PROBLEM TO SOLVE - Exclude pictures and give again exactly the lines of the listing, beginning with its first line and ending with the one that contains "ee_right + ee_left".

INPUT DATA -
*** Block opens ***
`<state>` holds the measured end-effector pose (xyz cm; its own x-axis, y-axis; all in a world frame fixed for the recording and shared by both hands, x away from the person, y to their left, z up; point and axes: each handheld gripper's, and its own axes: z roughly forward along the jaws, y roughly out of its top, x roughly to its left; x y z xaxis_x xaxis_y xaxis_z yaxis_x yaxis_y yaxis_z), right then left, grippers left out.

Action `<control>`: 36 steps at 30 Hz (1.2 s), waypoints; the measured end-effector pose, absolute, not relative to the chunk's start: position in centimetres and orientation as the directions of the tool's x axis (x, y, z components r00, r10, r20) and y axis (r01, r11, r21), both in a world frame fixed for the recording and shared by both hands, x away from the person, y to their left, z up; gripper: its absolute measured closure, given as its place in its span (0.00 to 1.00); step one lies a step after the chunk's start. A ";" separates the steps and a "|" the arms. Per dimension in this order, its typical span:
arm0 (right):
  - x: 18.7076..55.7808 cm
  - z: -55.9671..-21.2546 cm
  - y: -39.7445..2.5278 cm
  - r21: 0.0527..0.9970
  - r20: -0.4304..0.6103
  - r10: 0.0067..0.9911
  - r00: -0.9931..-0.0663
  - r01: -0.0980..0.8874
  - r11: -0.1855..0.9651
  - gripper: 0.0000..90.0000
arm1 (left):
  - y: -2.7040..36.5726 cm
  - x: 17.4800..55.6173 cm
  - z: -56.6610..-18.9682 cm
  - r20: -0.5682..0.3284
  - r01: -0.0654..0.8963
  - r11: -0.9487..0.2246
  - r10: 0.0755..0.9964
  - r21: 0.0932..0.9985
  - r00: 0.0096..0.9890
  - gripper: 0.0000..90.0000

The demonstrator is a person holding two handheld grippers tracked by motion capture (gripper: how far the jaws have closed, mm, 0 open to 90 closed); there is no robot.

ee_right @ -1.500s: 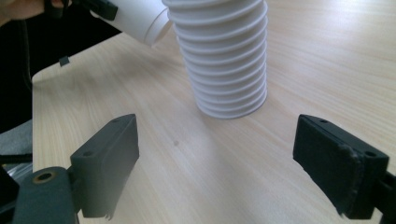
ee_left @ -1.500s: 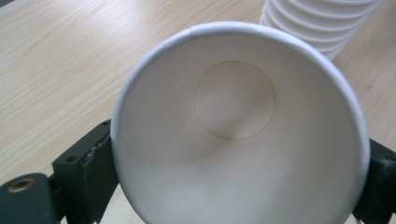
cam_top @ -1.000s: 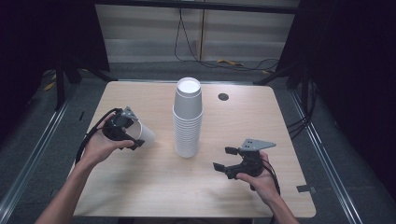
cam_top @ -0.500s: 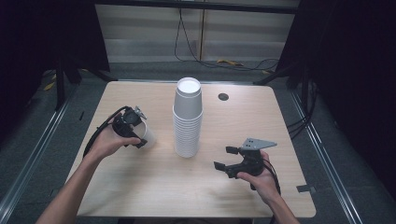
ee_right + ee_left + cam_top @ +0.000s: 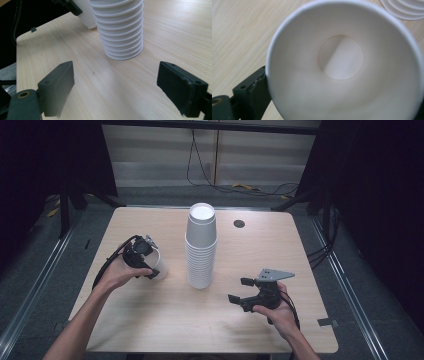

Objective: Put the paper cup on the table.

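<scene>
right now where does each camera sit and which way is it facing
High view: fixed above the person's side, looking forward and down on the table; both forearms, left tongs and right tongs show.
Left gripper view: rides the left tongs, looking into the held white cup; one black jaw shows at lower left.
Right gripper view: rides the right tongs, looking between its spread jaws at the cup stack.
Shared: the stack and the held cup show in the high and right gripper views.

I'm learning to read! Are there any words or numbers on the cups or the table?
None: no words, numbers or signs can be read.
The single cup in the left tool is plain white.
The cup stack is plain white.
The table is bare wood.
</scene>
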<state>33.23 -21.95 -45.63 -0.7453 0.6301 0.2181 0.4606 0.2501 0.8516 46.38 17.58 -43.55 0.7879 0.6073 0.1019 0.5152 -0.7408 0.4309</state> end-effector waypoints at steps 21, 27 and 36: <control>33.2 -45.7 -21.9 0.852 0.218 0.630 -0.745 0.460 0.249 0.16 | 18.7 46.1 -44.7 0.048 0.532 -0.683 0.635 0.501 0.771 0.18; 33.2 -45.7 -21.8 0.853 0.215 0.631 -0.745 0.458 0.250 0.16 | 19.2 45.5 -44.7 0.044 0.523 -0.658 0.643 0.541 0.764 0.18; 33.2 -45.7 -21.9 0.852 0.216 0.636 -0.741 0.461 0.249 0.16 | 20.4 43.7 -44.9 -0.010 0.510 -0.591 0.647 0.625 0.762 0.18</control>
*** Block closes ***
RESPONSE -
`<state>` holds the measured end-effector pose (xyz cm; its own x-axis, y-axis; all in a world frame fixed for the recording and shared by both hands, x away from the person, y to their left, z up; point and axes: each handheld gripper's, and its own axes: z roughly forward along the jaws, y roughly out of its top, x roughly to its left; x y z xaxis_x xaxis_y xaxis_z yaxis_x yaxis_y yaxis_z), right then left, grippers left out.

Action `<control>`: 36 steps at 30 Hz (1.2 s), waypoints; the measured end-effector pose, absolute, not relative to the chunk's start: position in centimetres and orientation as the directions of the tool's x axis (x, y, z components r00, r10, r20) and y axis (r01, r11, r21), both in a world frame fixed for the recording and shared by both hands, x away from the person, y to their left, z up; gripper: its absolute measured closure, given as its place in its span (0.00 to 1.00); step one lies a step after the chunk's start. A ";" separates the steps and a "|" the arms. Per dimension in this order, its typical span:
arm0 (right):
  - x: 18.7076..55.7808 cm
  - z: -55.9671..-21.2546 cm
  - y: -39.7445..2.5278 cm
  - r21: 0.0527..0.9970
  - r20: -0.4304..0.6103
  - r10: 0.0067..0.9911
  - r00: -0.9931..-0.0663
  - r01: -0.0980..0.8874
  - r11: -0.1855..0.9651
  - gripper: 0.0000..90.0000
arm1 (left):
  - y: -2.7040..36.5726 cm
  - x: 17.4800..55.6173 cm
  - z: -56.6610..-18.9682 cm
  - r20: -0.5682..0.3284
  - r01: -0.0654..0.8963
  - r11: -0.9487..0.2246
  - r10: 0.0755..0.9964
  - r21: 0.0932..0.9985
  - r00: 0.0096..0.9890
  - gripper: 0.0000..90.0000

The demonstrator is a person holding two handheld grippers tracked by motion capture (gripper: how far the jaws have closed, mm, 0 open to 90 closed); there is no robot.

ee_right @ -1.500s: 
ee_left @ -1.500s: 
cam_top @ -1.000s: 
cam_top @ -0.500s: 
ee_right + ee_left + cam_top @ +0.000s: 

The answer has been given, and the exercise is complete.